TAP Implementation Issues: Final Comment: TAP and UWS, sync and async
Tom McGlynn
Thomas.A.McGlynn at nasa.gov
Fri Nov 6 10:44:58 PST 2009
Hi Paul,
What I had in mind was that at some level you have to have a synchronous
service -- something actually has to run whatever it is you want to do
-- and it was natural to me to think of UWS as being built as a proxy on
top of that. Where I suffered brain damage was in forgetting the time
limitations on synchronous HTTP requests so while one can build on top
of them, it's going to -- as Guy so gently pointed out -- obviate the
primary goal of being able to run long requests. He was kind enough to
give me a couple of chances to realize it on my own!

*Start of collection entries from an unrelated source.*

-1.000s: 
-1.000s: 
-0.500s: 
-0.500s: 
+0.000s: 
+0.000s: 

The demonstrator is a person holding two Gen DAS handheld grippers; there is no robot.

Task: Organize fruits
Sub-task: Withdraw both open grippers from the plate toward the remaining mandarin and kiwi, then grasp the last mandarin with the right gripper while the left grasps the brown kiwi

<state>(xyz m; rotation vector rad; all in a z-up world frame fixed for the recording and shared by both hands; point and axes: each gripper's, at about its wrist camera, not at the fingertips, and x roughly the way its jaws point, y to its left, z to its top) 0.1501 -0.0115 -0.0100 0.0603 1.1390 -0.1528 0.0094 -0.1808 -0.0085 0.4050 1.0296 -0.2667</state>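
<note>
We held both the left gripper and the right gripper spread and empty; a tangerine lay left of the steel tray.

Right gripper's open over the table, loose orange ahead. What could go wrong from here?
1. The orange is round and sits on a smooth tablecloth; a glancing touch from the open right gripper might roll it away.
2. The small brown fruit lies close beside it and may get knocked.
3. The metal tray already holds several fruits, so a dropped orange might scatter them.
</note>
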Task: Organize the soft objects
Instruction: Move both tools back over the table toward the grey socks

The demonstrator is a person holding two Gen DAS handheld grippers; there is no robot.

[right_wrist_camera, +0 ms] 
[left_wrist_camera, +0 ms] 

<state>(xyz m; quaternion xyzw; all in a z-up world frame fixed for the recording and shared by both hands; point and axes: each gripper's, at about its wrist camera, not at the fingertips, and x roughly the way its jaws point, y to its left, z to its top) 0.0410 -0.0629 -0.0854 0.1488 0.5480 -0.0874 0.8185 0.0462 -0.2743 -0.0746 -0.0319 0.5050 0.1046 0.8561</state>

Were there no such limits, then I don't think the copying issues are
significant -- it might increase latency a bit but I doubt it would have
much effect on throughput. I don't think there need be any duplication
of storage regardless of which way you do things.
Tom
Paul Harrison wrote:
> Hi,
>
> I think that Tom's implementation idea is legal wrt UWS and not
> necessarily "bad" as long as the
> http://tap/async/id/phase?phase=run (btw should be a POST) step returns
> "immediately" - in fact I had been thinking about offering a similar
> generic service for people who said that async TAP was too tricky for
> them (for Guy - this is what the CEA "HTTP" style server does). Granted
> there might be some (internal) inefficiency with data being transferred
> from the sync to the async storage area, and that internally the UWS
> part might have to resubmit the sync step if it timed out, but the
> behaviour to the end client should appear to be standard UWS still.
>
> I think that the "better" (i.e. more efficient) implementation is to
> write a fundamentally async service and layer the sync service on this
> as detailed in section 5 of the UWS document, but as long as the UWS
> interface is adhered to then people are free to implement as they want.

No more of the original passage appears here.